Austria’s far-right party, which has been tasked for the first time with trying to form the next government, has been part of ruling coalitions several times before in the Alpine EU member.
But each time, the coalition involving the Freedom Party (FPOe) — founded in the 1950s by former Nazis — has collapsed.
– First steps with the left –
In 1983, the FPOe broke a glass ceiling when the left-wing Social Democrats (SPOe) invited it into a coalition.
The FPOe had gained less than five percent in the national election, but its support was enough to give the SPOe, which won 48 percent, a parliamentary majority, and itself some credibility.
The FPOe held the vice-chancellorship, trade, justice and defence portfolios, but trouble erupted in 1985 when one of its ministers went to the airport to welcome a war criminal freed after serving time in prison in Italy.
Things became worse a year later, when the party chose a radical, Joerg Haider, as president.

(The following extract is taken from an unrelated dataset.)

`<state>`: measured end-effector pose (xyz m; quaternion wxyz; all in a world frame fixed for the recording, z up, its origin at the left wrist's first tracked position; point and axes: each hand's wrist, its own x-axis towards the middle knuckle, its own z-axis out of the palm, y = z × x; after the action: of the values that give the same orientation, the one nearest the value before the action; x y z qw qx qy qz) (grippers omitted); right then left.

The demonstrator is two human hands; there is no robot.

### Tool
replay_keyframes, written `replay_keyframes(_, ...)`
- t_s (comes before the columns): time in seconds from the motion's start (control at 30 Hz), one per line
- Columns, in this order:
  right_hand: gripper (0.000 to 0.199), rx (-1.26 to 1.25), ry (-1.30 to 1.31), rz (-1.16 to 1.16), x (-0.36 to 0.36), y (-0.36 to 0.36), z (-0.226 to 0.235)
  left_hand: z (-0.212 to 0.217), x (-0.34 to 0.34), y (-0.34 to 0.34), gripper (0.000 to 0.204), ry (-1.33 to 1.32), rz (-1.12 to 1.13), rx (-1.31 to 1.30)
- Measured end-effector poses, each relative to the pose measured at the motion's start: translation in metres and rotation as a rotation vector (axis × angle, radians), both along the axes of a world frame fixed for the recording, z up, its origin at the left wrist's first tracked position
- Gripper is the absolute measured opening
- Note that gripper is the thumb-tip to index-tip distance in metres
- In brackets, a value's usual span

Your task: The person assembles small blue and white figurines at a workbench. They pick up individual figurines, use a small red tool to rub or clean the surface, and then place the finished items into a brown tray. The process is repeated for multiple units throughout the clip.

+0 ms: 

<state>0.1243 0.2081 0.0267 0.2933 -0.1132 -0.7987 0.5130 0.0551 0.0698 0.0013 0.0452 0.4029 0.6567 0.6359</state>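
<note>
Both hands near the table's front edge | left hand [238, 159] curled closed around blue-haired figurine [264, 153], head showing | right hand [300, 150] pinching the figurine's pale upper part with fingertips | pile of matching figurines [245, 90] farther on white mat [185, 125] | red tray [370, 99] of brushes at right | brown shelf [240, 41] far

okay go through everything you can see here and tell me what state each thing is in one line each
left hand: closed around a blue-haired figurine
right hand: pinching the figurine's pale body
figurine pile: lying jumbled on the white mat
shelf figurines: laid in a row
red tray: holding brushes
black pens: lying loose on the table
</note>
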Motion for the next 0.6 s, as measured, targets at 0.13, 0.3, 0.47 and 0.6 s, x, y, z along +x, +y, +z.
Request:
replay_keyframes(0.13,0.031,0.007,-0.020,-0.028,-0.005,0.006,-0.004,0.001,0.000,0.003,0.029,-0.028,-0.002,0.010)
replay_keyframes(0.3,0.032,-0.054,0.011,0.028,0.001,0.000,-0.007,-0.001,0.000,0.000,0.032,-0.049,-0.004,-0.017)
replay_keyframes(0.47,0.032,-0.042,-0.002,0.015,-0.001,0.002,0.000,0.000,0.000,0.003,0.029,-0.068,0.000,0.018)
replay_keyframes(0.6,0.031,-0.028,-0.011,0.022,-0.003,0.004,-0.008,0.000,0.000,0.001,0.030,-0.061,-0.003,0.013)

The SPOe ended the coalition, calling early parliamentary elections.
The FPOe actually managed to double its result in that poll, but it was more than 13 years before it would return to power.
– European shock –
In 1999, the FPOe finished second in parliamentary elections, scoring almost 27 percent, behind the SPOe.
But after the SPOe failed to form a majority coalition, the third-placed conservative People’s Party (OeVP) managed to convince the FPOe to let it take the chancellery in exchange for key portfolios.
The FPOe’s return to power in 2000 provoked months of unprecedented EU diplomatic sanctions and mass protests at home.
In 2005, Haider founded a new, less radical, party, while the FPOe was exiled into opposition under the leadership of Heinz-Christian Strache, a former neo-Nazi.
– Corruption scandal –
More than a decade later in 2017, the FPOe managed to return to power in a coalition under charismatic OeVP leader Sebastian Kurz.
The government passed a raft of anti-immigration measures — many of which were overturned by the country’s Supreme Court.
The then-foreign minister Karin Kneissl also caused outrage by inviting Russian President Vladimir Putin to her wedding, just months after the UK accused Moscow of poisoning former spy Sergei Skripal and his daughter Yulia in Britain.
A spectacular corruption scandal, dubbed Ibizagate, brought down that government after one and a half years in office.
Video footage secretly filmed on the Spanish resort island of Ibiza showed FPOe leader and vice chancellor Strache offering public contracts to a woman posing as a Russian oligarch’s niece, in exchange for campaign help.
Strache resigned from his posts and the FPOe’s sharp-tongued ideologue, Herbert Kickl, took over the party in 2021.
Tapping into voter anxieties over migration, the war in Ukraine, the Covid pandemic and the state of the economy, the FPOe’s popularity surged in line with other far-right parties across Europe.
In September, the FPOe topped national elections for the first time, with almost 29 percent of the vote.
Conservative-led talks to form a government without the FPOe failed over the weekend, clearing the way for Kickl to lead coalition negotiations with the OeVP.